▸ Work required
Begin at the line containing "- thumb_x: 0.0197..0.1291" in the entries below and end at the line containing "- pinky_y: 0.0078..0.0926"; transcribe that range exactly and nothing outside it.

▸ Extracted material
------------------------------------------------------------

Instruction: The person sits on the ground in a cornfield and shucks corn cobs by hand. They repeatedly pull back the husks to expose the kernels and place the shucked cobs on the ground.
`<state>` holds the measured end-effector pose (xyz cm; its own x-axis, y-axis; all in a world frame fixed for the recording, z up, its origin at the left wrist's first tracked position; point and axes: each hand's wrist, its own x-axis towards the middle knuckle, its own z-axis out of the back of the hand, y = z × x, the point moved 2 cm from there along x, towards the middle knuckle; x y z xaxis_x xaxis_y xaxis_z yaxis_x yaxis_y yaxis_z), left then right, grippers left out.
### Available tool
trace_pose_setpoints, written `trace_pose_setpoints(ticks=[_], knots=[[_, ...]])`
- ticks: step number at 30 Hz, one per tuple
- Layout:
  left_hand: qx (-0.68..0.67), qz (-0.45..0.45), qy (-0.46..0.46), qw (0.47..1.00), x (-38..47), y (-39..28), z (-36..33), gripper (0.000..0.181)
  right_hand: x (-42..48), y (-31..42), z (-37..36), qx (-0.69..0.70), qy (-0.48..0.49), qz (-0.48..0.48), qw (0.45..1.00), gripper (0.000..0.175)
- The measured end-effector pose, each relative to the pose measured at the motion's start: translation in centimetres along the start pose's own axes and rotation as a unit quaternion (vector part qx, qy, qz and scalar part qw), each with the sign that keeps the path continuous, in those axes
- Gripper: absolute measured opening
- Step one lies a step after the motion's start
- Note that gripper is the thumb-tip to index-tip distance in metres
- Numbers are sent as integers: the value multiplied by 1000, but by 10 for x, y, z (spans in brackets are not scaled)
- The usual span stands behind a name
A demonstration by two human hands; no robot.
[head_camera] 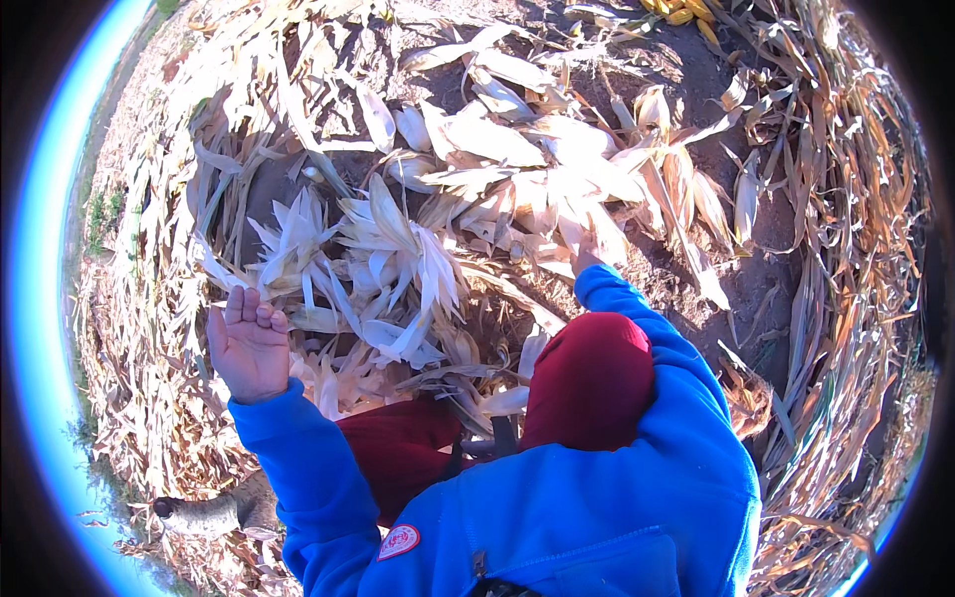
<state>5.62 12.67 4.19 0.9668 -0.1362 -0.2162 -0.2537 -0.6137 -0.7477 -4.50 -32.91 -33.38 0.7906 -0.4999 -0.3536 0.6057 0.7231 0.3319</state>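
Note:
My left hand (252, 347) is raised on the left, palm up and empty, with the thumb held apart from the slightly curled fingers. Beside it lies a tangle of pale, peeled-back corn husks (395, 246). My right hand (586, 257) reaches forward to the lower edge of a heap of corn ears in dry husks (485, 142). Glare and the sleeve hide most of that hand, so its grip on a husk or ear cannot be made out.
Husked yellow corn cobs (679, 13) lie at the far edge. Dry corn stalks (843, 224) form a thick band on the right, and more stalk litter (149, 313) covers the left. Bare soil (671, 276) shows beyond my red-trousered knee (593, 380).

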Motion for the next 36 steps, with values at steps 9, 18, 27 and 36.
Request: trace_pose_setpoints(ticks=[9,18,27,36], knots=[[16,29,-7,999,-18,19,-18,33,44,-14,-47,-164,-41,12,986,40],[122,40,18,992,-22,48,-43,22,-66,-44,-11,-104,65,2,992,50],[313,7,159,936,-46,93,-86,21,-130,32,123,227,5,211,951,58],[349,-184,162,905,-5,117,-161,52,-189,234,307,-40,-280,385,879,58]])
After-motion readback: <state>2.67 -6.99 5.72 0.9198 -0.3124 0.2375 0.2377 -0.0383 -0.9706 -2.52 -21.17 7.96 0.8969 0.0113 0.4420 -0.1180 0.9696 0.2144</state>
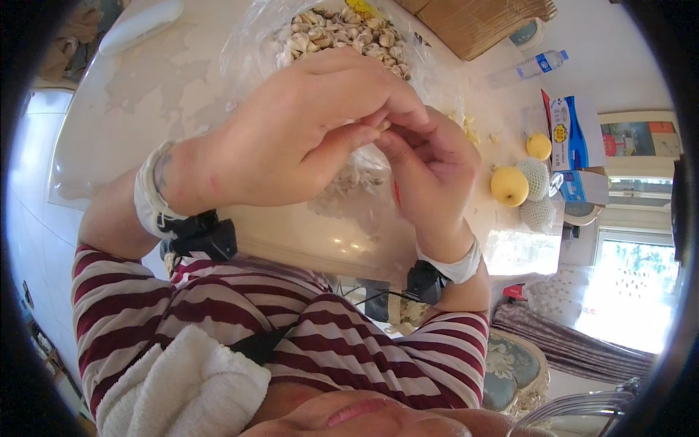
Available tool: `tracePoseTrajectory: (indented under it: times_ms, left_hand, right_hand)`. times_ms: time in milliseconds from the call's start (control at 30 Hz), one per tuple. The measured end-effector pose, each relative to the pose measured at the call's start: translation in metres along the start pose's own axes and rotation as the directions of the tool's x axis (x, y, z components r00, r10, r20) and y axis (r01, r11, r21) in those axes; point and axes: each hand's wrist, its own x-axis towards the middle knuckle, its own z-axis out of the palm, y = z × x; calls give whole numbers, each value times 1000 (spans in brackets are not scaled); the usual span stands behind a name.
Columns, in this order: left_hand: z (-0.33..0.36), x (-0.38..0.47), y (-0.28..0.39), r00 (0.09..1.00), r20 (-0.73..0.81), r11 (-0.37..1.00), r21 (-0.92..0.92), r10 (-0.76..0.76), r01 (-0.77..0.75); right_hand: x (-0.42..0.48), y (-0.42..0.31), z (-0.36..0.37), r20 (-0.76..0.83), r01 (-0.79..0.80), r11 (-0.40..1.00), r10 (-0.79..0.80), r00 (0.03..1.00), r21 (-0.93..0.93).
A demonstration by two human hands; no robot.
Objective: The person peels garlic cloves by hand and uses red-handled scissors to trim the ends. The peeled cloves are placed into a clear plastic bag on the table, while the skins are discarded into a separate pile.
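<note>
My left hand [295,131] and my right hand [437,164] meet above the table, fingertips pinched together around a small garlic clove [384,125]. Most of the clove is hidden by the fingers. Just beyond my left hand lies a clear plastic bag [246,49] with many unpeeled garlic cloves [349,34] in it. Below the hands, papery garlic skins [352,183] are piled on the table. Pale yellow peeled cloves [471,131] lie to the right, partly behind my right hand. An orange-red thing [397,194] shows at that hand's edge, too covered to identify.
Yellow pears [509,186] and foam-netted fruit [533,179] sit on the table [284,229] at right, near a blue-and-white package [569,134]. A plastic water bottle [540,64] lies farther back. A cardboard box [469,24] occupies the far side; a white oblong object [141,26] is far left.
</note>
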Motion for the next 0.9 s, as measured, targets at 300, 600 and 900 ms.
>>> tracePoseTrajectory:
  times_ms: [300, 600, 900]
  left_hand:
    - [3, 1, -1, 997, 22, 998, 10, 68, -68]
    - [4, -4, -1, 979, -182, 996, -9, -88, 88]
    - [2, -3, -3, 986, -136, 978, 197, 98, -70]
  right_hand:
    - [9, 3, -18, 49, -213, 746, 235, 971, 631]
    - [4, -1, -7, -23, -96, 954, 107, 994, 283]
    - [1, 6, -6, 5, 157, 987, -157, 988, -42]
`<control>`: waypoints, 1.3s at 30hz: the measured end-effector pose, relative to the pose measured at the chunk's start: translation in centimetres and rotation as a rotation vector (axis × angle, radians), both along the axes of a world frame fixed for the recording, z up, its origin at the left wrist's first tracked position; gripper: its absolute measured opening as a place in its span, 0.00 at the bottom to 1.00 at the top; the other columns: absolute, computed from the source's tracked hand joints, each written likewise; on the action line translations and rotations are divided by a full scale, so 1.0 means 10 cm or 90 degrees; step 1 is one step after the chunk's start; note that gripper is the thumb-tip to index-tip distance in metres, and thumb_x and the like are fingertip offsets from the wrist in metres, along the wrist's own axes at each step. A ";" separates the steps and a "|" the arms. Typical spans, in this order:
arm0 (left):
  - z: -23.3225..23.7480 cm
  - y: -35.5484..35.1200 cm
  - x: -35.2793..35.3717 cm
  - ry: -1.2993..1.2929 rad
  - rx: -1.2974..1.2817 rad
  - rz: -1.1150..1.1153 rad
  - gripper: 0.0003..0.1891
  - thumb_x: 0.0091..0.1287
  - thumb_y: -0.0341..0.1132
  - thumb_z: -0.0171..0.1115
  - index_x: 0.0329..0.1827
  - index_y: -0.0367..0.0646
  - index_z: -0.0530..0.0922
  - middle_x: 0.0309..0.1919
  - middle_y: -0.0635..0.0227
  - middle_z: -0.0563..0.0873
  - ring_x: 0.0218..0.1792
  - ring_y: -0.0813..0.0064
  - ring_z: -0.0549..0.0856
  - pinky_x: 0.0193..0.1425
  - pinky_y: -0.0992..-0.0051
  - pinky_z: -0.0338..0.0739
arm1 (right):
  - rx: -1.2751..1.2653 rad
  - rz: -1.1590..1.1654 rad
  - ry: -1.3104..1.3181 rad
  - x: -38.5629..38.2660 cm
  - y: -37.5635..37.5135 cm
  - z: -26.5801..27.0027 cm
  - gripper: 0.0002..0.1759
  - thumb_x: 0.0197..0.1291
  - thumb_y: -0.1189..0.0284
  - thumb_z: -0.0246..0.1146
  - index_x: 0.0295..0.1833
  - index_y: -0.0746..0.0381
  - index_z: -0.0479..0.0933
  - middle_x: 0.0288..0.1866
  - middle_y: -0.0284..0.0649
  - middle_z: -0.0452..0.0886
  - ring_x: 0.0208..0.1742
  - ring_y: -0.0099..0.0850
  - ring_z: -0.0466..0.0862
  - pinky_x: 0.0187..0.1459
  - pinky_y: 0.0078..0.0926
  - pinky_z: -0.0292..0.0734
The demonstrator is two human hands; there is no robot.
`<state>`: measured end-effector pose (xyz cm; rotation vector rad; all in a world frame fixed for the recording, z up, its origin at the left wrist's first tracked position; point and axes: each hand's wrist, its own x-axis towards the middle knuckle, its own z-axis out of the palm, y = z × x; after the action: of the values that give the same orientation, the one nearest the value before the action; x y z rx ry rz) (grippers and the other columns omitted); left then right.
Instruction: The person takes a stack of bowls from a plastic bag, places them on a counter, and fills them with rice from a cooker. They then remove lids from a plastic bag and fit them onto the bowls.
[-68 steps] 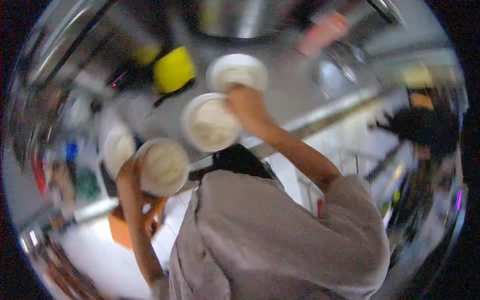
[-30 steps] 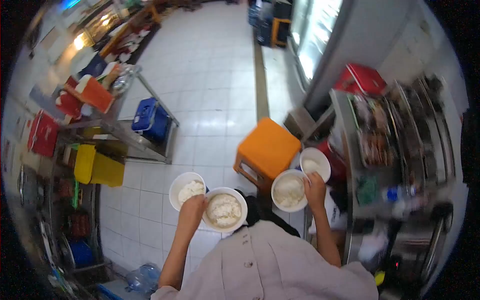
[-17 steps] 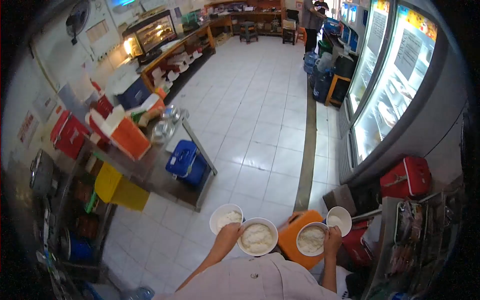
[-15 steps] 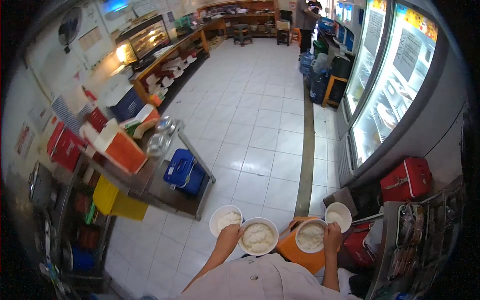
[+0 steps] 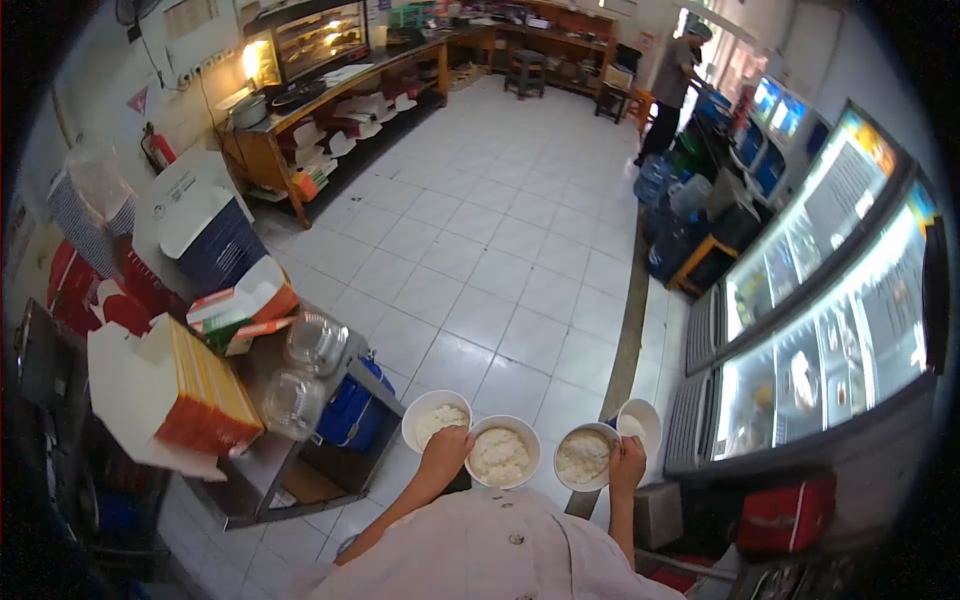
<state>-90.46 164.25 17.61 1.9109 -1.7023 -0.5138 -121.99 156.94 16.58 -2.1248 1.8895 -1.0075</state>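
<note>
Far left: orange-and-white carton (image 5: 190, 405) lying open on the steel table (image 5: 262, 462), two clear plastic jars (image 5: 296, 400) just beside it at the table's near corner, and a smaller green-orange box (image 5: 245, 305) behind them. A blue container (image 5: 352, 415) sits on the floor under the table edge. Further back on the left is a dark blue cooler with a white lid (image 5: 200, 225), then a wooden counter (image 5: 335, 95) with a lit display case (image 5: 305, 35) on top. White tile floor (image 5: 500, 240) fills the middle. Bottom centre, the left hand (image 5: 445, 448) is gripping two white bowls of rice at once, pinched where the rims meet: the outer left bowl (image 5: 430, 420) and the inner left bowl (image 5: 500, 452), side by side and touching, held level in front of the chest over the floor, just right of the table corner. The light shirt (image 5: 490, 550) is below them. A small gap, then the right hand (image 5: 628, 460) is also clamped on two bowls: the inner right bowl (image 5: 583, 457) full of rice, and the small right bowl (image 5: 640, 422) behind it with less in it, rims touching. How the fingers sit under the bowls is hidden. All four bowls sit in a rough row, upright. To the right are lit glass-door fridges (image 5: 830, 330) along the wall and a red cooler box (image 5: 785, 515) on the floor below them. Far back on the right, another person (image 5: 675, 85) stands near blue water jugs (image 5: 655, 180), well apart from the bowls.
</note>
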 end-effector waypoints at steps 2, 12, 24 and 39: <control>-0.08 -0.55 0.29 0.003 -0.008 -0.003 0.14 0.61 0.35 0.53 0.24 0.33 0.76 0.25 0.48 0.80 0.30 0.52 0.81 0.38 0.60 0.75 | -0.005 0.000 -0.003 0.28 -0.43 -0.03 0.06 0.51 0.77 0.58 0.33 0.69 0.76 0.30 0.48 0.73 0.33 0.46 0.76 0.36 0.38 0.70; 0.08 -2.90 1.48 0.036 -0.010 0.160 0.14 0.59 0.36 0.55 0.24 0.31 0.76 0.24 0.46 0.79 0.29 0.48 0.79 0.36 0.57 0.72 | 0.051 0.039 0.060 1.32 -3.07 -0.18 0.05 0.52 0.76 0.59 0.29 0.67 0.74 0.30 0.48 0.72 0.35 0.48 0.74 0.37 0.41 0.70; 0.17 -5.14 3.52 0.023 0.029 0.506 0.13 0.59 0.34 0.56 0.24 0.29 0.76 0.23 0.43 0.79 0.28 0.47 0.80 0.34 0.56 0.72 | 0.034 0.285 0.027 3.91 -6.94 0.23 0.05 0.48 0.79 0.60 0.34 0.67 0.76 0.33 0.46 0.75 0.39 0.44 0.76 0.40 0.37 0.72; 0.36 -9.02 6.62 0.019 -0.033 0.476 0.12 0.59 0.31 0.57 0.22 0.29 0.75 0.21 0.43 0.77 0.26 0.46 0.78 0.30 0.57 0.69 | 0.033 0.283 -0.045 6.92 -10.14 0.34 0.06 0.51 0.75 0.60 0.32 0.67 0.77 0.26 0.45 0.72 0.27 0.41 0.74 0.30 0.33 0.69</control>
<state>-24.24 74.01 21.19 2.2835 -0.8544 -0.1951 -52.78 55.52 20.02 -2.2946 1.3057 -0.9059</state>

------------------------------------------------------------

▸ Exercise output
  - thumb_x: 0.0197..0.1291
  - thumb_y: -0.1189..0.0284
  - thumb_z: -0.0246..0.1146
  - index_x: 0.0295..0.1833
  - index_y: -0.0746..0.0381
  - index_z: -0.0479..0.0933
  - middle_x: 0.0288..0.1866
  - middle_y: -0.0284..0.0649
  - middle_z: -0.0452..0.0886
  - ring_x: 0.0208..0.1742
  - ring_y: -0.0099..0.0850
  - ring_z: -0.0466..0.0862
  - pinky_x: 0.0187..0.1459
  - pinky_y: 0.0078..0.0926

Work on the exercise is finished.